28 Toward the Cloud, the Platform Thinking in the Era of Cloud Native Applications

28 Toward the Cloud, The Platform Thinking in the Era of Cloud-Native Applications #

Hello, I am Shi Xuefeng.

In recent years, I believe you have heard the term “cloud-native” in various occasions. For example, the 12 factors of cloud-native applications, the recent popular technologies Docker and container orchestration technology Kubernetes. Behind Kubernetes is CNCF, the Cloud Native Computing Foundation, which has become an organization that many enterprises are eager to join.

DevOps seems to have an indescribable connection with cloud technology, as containers, microservices, immutable infrastructure, service mesh, declarative APIs, etc., are all common in the DevOps technology field. Cloud-native applications seem to be a perfect match for DevOps, with built-in high availability, easy maintenance, scalability, and continuous delivery.

So, what exactly is cloud-native? Let me quote the official definition from CNCF:

Cloud native computing uses an open source software stack to deploy applications as microservices, packaging each part into its own container, and dynamically orchestrating those containers to optimize resource utilization.

I summarize the keywords here: open source software, microservice applications, containerized deployment, and dynamic orchestration. In short, cloud-native applications are the deployment of microservice architecture in a containerized manner on a cloud platform, typically using Kubernetes as the core of the cloud platform, thus benefiting from the various advantages of cloud services.

I have repeatedly emphasized in my column that container technology and Kubernetes are revolutionary technologies and are essential skills for every engineer learning DevOps. Just like many years ago, everyone needed a copy of “The Linux Guidebook by Vogon” to learn Linux, Kubernetes, as the Linux of the cloud era, is equally worthy of your attention.

Today, I’m not going to talk to you about Kubernetes. Through a project and my personal experience in the past two years, I want to share with you the changes that cloud-native will bring to DevOps. This project is Jenkins X.
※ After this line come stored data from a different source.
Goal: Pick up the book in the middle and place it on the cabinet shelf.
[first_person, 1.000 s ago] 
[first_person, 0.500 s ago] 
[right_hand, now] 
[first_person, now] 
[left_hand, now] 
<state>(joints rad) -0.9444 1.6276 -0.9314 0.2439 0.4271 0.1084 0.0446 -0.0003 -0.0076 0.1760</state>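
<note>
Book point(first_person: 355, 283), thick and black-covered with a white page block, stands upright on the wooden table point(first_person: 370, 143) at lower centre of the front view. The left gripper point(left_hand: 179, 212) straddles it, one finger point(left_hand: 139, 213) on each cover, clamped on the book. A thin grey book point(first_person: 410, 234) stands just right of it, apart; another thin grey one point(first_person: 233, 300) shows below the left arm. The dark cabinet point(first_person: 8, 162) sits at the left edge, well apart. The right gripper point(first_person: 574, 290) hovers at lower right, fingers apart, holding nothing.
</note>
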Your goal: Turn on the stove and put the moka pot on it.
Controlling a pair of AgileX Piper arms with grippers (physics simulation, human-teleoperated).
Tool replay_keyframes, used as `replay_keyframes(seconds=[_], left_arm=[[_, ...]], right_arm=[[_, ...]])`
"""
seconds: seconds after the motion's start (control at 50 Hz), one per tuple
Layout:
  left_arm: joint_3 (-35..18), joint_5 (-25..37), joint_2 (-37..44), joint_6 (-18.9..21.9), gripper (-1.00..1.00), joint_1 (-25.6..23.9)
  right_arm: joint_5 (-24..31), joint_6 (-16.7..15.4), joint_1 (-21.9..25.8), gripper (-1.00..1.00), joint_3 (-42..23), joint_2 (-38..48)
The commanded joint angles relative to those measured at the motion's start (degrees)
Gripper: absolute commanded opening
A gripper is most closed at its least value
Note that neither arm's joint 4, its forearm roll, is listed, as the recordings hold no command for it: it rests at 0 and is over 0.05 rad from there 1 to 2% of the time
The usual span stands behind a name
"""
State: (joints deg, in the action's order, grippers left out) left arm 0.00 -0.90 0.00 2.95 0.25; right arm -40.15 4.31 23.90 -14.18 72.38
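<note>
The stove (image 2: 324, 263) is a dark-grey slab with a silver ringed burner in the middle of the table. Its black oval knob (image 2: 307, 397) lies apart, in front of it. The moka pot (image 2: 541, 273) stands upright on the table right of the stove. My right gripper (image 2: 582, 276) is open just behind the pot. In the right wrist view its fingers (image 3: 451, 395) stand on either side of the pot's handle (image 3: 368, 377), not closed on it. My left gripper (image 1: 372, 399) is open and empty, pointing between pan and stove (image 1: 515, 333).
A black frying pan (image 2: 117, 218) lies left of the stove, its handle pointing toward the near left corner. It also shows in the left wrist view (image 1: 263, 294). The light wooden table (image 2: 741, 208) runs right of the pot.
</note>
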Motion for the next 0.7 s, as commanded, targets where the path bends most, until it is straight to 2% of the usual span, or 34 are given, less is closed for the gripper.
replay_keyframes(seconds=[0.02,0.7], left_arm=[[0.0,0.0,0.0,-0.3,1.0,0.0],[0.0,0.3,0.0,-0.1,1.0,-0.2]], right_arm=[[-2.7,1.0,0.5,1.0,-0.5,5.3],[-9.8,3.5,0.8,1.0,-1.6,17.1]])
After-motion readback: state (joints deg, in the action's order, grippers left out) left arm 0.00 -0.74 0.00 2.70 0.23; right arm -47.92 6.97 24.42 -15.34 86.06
In early 2018, I shared an article about Jenkins X, which received over 10,000 views in just a few days. This reflects Jenkins’ tremendous influence in China, but also highlights the conflict and incompatibility between Jenkins and this era. Why do I say that? Because Jenkins, as a 15-year-old system, is full of anti-patterns in cloud-native, such as:

  1. Jenkins is a Java monolithic application that runs on the JVM and is no different from other typical Java applications.
  2. Jenkins uses file storage, various loading patterns, resource scheduling mechanisms, etc., ensuring that it is inherently not highly available.
  3. Although Jenkins provides pipelines, the pipelines are still executed on the master node, which means that as the number of tasks increases, the resources consumed by the master node also increase. It is not only difficult to scale but also susceptible to being overwhelmed by any unreliable task.

For the simplest example, if a task outputs 500MB of logs, when you click on “View All Logs” in Jenkins, your server better be able to handle it. Because most of the time, the server may just die. Of course, I strongly advise against trying this experiment in a production environment.

So, how can we make Jenkins cloud-native? Some colleagues might say, “Put Jenkins in a container and let Kubernetes manage it, right?” If you think that way, it means that your understanding of Kubernetes and cloud-native applications is still insufficient. Let me list the problems you need to solve in order to transform Jenkins into a true cloud-native application:

  1. Pluggable storage (typical examples are S3 and OSS)
  2. External artifact management
  3. Credentials management
  4. Configuration management
  5. Test report and coverage report management
  6. Log management
  7. Jenkins Job

As you can see, I have only listed a part of it. According to the 12-factor standard for cloud-native applications, there are still many transformations to be made.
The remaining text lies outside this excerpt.